No improvement in U.S. GDP in Q4 2008, as it plummeted at a -6.2% annual rate, with large declines in consumer spending, investment, and exports, the U.S. Commerce Department announced Friday.
It's the U.S. economy lowest GDP rate since the -6.4% plunge in Q1 1982 -- another era that saw a sever recession, the Reagan Recession. A Bloomberg News survey had expected Q4 2008 GDP to decline -5.4%. The U.S. economy grew a scant 1.1% for all of 2008 -- or well below capacity.
Investment, export declines weigh
The U.S. Government characterized business investment, -21.1%, and exports, -23.6%, as "substantially weaker" in Q4 2008. Consumer spending fell -4.3% in the quarter. In current dollars, U.S. GDP fell to a $14.2 trillion annualized rate in Q4 2008. Further, if GDP falls by more than 4.0% in Q1, it would the first back-to-back -4% declines in GDP since 1947.
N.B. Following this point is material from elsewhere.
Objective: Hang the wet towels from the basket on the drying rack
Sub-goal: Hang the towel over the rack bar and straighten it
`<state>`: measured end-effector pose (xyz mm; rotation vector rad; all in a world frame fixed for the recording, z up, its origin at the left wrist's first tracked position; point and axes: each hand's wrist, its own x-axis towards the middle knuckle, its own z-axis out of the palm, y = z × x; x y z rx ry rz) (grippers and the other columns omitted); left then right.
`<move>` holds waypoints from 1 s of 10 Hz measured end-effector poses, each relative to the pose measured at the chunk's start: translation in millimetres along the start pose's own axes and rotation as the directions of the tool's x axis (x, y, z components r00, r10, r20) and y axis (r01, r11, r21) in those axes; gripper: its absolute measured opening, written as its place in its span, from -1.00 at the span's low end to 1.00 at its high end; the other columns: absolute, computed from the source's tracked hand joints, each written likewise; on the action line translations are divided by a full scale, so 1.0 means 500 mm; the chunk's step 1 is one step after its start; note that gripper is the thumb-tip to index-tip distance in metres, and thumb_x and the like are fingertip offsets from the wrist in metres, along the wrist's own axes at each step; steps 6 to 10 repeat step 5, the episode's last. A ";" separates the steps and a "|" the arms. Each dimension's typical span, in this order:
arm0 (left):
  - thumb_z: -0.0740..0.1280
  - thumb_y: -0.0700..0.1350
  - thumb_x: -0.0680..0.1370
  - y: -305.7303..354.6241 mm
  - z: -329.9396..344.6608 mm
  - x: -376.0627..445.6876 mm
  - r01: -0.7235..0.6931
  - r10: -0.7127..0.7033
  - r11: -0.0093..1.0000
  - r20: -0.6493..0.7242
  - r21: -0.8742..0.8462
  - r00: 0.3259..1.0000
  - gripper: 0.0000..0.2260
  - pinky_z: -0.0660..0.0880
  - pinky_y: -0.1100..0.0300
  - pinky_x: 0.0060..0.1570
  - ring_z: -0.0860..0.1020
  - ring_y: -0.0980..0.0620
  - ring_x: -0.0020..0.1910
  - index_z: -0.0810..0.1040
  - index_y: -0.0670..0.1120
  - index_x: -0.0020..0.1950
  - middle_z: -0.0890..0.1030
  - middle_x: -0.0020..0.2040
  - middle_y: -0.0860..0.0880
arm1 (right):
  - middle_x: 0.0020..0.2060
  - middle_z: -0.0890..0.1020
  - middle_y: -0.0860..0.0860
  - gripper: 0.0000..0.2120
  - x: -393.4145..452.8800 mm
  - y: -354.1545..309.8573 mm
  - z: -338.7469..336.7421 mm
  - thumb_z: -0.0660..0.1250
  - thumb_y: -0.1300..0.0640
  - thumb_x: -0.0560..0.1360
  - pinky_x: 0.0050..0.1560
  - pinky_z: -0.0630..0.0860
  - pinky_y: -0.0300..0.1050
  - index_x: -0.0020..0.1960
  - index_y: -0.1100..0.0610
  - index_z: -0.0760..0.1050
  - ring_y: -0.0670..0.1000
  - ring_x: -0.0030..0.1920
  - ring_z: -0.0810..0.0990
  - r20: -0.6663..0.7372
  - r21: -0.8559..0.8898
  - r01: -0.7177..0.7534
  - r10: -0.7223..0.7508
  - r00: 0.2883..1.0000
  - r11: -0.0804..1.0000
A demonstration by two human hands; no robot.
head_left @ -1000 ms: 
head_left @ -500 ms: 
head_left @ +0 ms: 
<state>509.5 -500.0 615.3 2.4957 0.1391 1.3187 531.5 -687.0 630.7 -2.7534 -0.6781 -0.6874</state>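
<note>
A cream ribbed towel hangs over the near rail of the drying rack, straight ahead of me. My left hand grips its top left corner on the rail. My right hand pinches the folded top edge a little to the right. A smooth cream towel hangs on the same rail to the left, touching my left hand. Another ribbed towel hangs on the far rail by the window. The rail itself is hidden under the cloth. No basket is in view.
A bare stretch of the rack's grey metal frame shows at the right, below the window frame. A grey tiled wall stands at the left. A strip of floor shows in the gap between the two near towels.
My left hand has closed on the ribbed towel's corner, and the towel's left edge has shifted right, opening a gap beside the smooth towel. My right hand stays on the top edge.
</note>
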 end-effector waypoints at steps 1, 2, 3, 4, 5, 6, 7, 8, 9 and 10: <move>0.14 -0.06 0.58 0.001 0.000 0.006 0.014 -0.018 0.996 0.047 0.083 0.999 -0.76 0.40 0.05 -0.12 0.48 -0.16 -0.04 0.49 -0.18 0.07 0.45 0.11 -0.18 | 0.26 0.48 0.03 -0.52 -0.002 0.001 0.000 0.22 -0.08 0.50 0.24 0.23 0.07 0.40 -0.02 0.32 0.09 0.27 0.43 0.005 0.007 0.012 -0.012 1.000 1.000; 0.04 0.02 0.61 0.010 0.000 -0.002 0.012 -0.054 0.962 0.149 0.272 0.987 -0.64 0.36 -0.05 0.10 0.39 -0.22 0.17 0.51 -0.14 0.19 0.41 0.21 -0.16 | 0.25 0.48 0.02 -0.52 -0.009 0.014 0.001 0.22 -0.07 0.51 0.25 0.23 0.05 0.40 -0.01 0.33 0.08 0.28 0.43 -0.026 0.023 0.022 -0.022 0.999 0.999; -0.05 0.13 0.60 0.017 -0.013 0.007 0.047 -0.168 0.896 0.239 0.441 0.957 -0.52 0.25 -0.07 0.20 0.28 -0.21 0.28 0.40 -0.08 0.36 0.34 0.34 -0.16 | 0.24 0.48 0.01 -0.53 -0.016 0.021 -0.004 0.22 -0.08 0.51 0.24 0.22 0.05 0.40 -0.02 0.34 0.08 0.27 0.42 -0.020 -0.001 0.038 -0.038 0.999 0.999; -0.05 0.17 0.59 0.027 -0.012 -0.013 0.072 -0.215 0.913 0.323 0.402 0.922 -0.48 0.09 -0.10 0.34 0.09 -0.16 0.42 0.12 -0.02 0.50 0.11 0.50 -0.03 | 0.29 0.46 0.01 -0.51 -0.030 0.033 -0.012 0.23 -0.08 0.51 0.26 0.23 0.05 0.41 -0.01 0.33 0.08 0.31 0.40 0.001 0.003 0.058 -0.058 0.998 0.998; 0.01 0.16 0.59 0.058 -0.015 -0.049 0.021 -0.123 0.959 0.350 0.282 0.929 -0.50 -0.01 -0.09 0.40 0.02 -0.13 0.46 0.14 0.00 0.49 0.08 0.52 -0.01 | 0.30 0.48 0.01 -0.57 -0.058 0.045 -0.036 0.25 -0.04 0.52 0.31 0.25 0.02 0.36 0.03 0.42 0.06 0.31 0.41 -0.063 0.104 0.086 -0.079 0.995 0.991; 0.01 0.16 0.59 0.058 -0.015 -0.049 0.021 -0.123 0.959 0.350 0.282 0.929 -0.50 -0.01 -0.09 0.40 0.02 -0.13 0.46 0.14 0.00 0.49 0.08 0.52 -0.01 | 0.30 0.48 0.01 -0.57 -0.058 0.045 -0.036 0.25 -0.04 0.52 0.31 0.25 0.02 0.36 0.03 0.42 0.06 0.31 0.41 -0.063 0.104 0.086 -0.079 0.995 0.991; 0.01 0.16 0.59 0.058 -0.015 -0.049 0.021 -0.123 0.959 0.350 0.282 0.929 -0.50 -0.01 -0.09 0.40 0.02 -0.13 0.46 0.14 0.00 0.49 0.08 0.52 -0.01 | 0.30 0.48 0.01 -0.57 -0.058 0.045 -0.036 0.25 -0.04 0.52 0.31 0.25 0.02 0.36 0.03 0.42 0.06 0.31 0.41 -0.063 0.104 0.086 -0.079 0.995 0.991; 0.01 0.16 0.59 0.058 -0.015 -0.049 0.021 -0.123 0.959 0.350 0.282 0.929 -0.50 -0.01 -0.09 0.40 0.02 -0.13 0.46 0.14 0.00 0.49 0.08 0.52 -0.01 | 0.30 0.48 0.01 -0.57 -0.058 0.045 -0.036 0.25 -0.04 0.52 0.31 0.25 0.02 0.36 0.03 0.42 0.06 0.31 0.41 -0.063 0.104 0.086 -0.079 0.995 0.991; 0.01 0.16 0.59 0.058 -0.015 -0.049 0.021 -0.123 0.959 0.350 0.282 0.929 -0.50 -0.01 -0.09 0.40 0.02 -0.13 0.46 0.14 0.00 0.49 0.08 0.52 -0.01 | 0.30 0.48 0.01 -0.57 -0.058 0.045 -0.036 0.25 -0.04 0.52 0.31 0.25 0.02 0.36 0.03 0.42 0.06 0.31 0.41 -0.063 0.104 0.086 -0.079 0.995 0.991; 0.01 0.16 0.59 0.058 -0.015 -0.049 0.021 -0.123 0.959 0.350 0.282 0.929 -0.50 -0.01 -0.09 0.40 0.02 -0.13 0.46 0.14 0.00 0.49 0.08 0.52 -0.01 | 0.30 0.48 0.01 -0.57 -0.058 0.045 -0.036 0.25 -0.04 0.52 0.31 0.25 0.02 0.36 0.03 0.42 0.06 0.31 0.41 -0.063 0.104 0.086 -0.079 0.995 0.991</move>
Economic Analysis: With the poor Q4 GDP performance, investors should expect the recession, which began in December 2007, to continue at least the end of Q3, and most likely to the end of 2009. The reason? Consumer spending, which accounts for 60-65% of the U.S. economy, shows little sign of rebounding. Hence, look for continued, sizable lay-offs, and downward revisions to quarterly and full-year revenue and earnings estimates for most large corporations -- all negatives for the U.S. stock market through at least the end of Q2.